__PROBLEM__:
Return the line containing "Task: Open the" and all lines after it exactly; stop at the end of the material.

╭─ DATA SUPPLIED

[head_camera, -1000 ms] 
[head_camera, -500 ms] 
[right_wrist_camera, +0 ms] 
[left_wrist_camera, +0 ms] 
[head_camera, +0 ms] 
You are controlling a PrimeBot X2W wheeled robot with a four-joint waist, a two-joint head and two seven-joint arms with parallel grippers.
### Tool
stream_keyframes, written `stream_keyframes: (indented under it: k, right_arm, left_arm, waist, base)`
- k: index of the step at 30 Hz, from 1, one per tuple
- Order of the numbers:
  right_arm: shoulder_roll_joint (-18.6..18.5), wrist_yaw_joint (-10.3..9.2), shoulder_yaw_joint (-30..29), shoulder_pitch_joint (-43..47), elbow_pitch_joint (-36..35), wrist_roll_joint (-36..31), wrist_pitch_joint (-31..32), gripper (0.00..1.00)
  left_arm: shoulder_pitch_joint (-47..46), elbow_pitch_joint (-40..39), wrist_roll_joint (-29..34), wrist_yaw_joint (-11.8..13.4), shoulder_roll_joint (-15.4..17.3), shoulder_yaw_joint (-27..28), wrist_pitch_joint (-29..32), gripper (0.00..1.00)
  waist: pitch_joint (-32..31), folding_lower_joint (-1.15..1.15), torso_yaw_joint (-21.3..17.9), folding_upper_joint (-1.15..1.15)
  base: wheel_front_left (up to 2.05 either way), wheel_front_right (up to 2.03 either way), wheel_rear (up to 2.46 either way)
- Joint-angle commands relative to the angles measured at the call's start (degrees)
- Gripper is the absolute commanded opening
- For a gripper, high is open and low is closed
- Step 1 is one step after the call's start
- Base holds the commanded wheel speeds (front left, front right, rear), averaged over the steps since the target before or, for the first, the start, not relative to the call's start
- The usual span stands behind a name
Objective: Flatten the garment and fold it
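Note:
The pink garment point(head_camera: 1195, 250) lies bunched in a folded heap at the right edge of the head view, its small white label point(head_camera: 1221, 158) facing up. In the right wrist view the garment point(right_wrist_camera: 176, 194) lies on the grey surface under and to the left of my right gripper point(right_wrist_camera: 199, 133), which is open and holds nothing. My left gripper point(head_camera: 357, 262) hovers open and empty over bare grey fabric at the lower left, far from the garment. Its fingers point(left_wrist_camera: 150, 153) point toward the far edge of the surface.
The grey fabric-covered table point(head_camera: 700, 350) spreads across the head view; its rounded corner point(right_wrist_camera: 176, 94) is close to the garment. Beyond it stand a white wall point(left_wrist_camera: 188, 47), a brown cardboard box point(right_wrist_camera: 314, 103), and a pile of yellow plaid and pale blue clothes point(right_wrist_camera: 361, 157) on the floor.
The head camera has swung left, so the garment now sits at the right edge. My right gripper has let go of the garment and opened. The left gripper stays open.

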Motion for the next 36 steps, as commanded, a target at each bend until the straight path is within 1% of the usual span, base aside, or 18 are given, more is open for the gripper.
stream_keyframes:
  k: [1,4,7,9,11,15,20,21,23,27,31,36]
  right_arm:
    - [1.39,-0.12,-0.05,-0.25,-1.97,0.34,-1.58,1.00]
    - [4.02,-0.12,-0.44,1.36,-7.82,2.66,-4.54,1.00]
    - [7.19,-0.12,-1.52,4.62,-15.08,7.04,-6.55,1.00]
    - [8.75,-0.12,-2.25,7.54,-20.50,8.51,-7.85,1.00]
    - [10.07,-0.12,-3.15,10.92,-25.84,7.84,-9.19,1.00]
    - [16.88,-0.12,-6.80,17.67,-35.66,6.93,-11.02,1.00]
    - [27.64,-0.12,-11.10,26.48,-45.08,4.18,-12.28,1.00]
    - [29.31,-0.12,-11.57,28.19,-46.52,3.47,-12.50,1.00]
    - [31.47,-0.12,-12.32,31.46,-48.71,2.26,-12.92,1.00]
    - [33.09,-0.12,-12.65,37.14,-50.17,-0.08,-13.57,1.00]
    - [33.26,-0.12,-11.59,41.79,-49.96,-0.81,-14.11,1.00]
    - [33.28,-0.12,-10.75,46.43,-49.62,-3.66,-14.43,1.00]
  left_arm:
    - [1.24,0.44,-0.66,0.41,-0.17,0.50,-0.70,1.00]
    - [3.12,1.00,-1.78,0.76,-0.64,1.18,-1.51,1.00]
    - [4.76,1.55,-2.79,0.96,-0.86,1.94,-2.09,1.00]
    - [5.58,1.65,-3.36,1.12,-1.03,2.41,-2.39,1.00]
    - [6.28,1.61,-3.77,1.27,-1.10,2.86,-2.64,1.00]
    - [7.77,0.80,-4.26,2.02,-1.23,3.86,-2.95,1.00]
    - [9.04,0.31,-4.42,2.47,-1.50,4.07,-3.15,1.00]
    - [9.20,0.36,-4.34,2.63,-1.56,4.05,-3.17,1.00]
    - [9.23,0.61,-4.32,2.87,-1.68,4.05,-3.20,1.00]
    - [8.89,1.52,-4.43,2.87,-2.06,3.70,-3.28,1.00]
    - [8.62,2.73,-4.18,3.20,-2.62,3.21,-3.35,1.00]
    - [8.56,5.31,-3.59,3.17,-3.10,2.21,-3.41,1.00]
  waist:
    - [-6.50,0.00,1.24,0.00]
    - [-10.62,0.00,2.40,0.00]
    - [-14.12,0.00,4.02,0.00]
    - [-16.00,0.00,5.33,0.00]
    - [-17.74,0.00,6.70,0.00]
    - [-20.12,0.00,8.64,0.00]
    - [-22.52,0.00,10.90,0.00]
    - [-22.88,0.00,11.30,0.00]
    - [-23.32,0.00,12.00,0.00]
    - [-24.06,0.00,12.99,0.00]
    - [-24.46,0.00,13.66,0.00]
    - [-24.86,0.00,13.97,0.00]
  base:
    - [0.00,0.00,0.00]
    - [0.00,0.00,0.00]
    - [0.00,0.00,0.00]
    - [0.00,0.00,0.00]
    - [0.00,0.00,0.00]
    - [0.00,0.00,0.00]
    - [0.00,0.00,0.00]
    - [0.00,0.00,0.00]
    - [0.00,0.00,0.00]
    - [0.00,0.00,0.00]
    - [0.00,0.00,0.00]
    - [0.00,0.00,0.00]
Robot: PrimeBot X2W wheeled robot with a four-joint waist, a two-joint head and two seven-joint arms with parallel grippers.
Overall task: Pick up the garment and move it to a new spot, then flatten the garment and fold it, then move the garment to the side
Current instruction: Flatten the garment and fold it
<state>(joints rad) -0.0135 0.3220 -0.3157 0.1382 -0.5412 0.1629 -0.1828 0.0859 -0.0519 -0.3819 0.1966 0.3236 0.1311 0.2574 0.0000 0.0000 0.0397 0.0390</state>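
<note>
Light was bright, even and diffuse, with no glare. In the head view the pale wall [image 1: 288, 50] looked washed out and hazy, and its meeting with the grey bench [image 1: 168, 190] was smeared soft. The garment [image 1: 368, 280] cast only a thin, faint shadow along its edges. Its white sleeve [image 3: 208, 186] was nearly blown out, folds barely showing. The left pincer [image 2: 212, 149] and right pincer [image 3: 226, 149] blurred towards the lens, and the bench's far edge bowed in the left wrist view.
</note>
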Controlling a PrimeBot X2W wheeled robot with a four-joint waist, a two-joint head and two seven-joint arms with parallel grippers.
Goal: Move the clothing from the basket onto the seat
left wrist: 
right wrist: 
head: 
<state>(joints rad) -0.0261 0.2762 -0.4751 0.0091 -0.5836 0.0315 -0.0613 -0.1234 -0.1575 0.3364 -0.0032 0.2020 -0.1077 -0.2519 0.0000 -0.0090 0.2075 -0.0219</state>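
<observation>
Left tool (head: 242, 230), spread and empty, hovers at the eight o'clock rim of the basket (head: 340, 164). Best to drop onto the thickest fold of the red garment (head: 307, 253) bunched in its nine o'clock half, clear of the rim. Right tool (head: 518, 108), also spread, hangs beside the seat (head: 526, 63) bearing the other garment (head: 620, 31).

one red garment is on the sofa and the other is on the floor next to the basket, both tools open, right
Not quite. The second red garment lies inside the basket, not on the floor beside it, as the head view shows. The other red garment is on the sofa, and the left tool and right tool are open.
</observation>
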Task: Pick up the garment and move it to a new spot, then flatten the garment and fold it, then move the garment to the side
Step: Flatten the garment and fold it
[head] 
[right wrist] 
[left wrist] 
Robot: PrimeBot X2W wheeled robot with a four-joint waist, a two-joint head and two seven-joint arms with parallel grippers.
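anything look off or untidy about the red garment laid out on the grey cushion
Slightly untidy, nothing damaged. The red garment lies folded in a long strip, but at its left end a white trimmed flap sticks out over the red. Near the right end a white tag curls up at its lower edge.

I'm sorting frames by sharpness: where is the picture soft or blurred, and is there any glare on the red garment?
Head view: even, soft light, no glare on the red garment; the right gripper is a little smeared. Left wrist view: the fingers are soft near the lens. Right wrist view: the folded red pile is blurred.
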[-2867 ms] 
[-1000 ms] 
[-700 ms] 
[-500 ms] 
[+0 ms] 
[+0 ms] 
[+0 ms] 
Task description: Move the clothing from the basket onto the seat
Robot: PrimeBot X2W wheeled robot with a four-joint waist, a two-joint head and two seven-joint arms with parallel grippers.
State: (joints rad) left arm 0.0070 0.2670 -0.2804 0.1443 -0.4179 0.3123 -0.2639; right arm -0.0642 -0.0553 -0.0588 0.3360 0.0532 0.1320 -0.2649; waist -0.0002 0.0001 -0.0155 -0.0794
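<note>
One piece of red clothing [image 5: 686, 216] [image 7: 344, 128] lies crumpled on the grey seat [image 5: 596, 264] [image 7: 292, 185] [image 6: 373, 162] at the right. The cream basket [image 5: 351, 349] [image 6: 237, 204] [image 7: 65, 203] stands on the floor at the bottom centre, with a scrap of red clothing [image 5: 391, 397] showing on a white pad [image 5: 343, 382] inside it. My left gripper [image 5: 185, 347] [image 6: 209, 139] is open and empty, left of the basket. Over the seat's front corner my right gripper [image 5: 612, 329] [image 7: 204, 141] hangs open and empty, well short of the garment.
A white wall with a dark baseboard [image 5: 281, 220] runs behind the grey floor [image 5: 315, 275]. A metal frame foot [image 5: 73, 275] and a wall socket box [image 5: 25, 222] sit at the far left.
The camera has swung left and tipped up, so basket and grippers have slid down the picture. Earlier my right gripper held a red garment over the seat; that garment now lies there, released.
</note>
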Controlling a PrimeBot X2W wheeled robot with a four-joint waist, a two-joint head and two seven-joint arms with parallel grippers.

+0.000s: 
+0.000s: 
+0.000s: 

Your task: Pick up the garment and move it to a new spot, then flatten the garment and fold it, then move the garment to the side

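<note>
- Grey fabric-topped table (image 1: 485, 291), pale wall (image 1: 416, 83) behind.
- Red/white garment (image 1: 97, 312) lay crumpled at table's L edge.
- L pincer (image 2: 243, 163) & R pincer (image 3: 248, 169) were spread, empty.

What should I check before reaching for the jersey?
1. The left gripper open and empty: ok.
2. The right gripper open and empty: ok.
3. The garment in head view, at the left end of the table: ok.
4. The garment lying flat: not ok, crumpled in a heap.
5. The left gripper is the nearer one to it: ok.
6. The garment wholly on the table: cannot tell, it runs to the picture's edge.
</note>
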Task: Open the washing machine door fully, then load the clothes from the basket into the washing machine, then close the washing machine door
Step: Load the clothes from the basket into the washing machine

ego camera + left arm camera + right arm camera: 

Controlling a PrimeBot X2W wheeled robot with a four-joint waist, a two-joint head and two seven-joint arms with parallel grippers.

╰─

__ANSWER TO THIS EXERCISE__:
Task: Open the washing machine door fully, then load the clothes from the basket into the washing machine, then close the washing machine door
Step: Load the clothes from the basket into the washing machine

ego camera + left arm camera + right arm camera: 

Controlling a PrimeBot X2W wheeled robot with a four-joint waist, a two-joint head and two seven-joint arms with parallel grippers.

What appears above is the complete answer.